Exercise directions: Word for word, copy out the data below, omitting pictures.

Information supplied:
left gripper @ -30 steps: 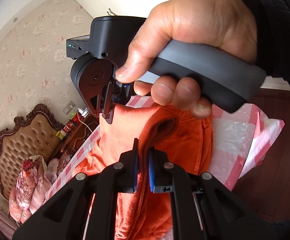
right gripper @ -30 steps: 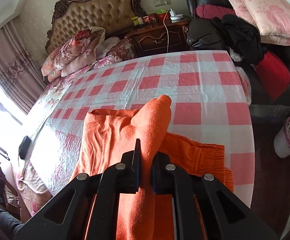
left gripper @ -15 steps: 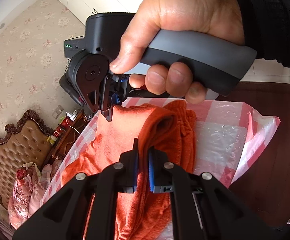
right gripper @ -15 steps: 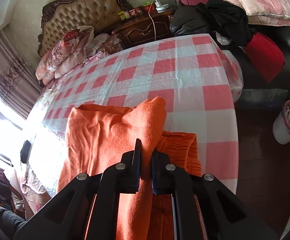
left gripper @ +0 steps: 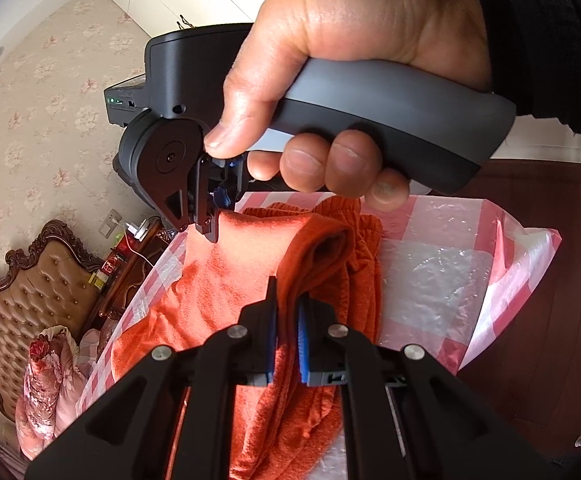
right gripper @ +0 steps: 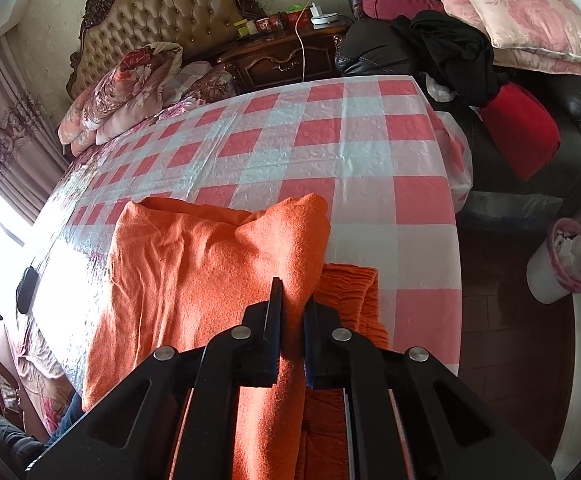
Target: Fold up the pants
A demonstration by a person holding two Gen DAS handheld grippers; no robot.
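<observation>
Left tongs (left gripper: 286, 316): clamped on a doubled fold of the orange pants (left gripper: 218, 280); cloth bunches between my pads.
Right tongs (right gripper: 292, 312): clamped on a raised corner of the same pants; in the left view they pinch the edge just ahead of my left pair, a hand (left gripper: 354, 92) around the handle.
Pants, place: draped over the checked table cover (right gripper: 330, 140), under and ahead of both pairs, near the table's close end.
Handling, my judgement: soft, fleecy, light, limp; sags wherever unsupported, unlikely to slip.
Hold point: thick folded edges and corners, as now.
Count: one pair of pants, two tongs, one cover.
</observation>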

Response area:
left gripper @ -30 steps: 
right gripper @ -30 steps: 
left gripper @ -15 steps: 
right gripper @ -15 steps: 
left gripper @ +0 steps: 
right gripper @ +0 steps: 
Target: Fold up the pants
A demonstration by a person holding two Gen DAS handheld grippers; no robot.
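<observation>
Left tongs (left gripper: 286, 316): clamped on a doubled fold of the orange pants (left gripper: 218, 280); cloth bunches between my pads.
Right tongs (right gripper: 292, 312): clamped on a raised corner of the same pants; in the left view they pinch the edge just ahead of my left pair, a hand (left gripper: 354, 92) around the handle.
Pants, place: draped over the checked table cover (right gripper: 330, 140), under and ahead of both pairs, near the table's close end.
Handling, my judgement: soft, fleecy, light, limp; sags wherever unsupported, unlikely to slip.
Hold point: thick folded edges and corners, as now.
Count: one pair of pants, two tongs, one cover.
</observation>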

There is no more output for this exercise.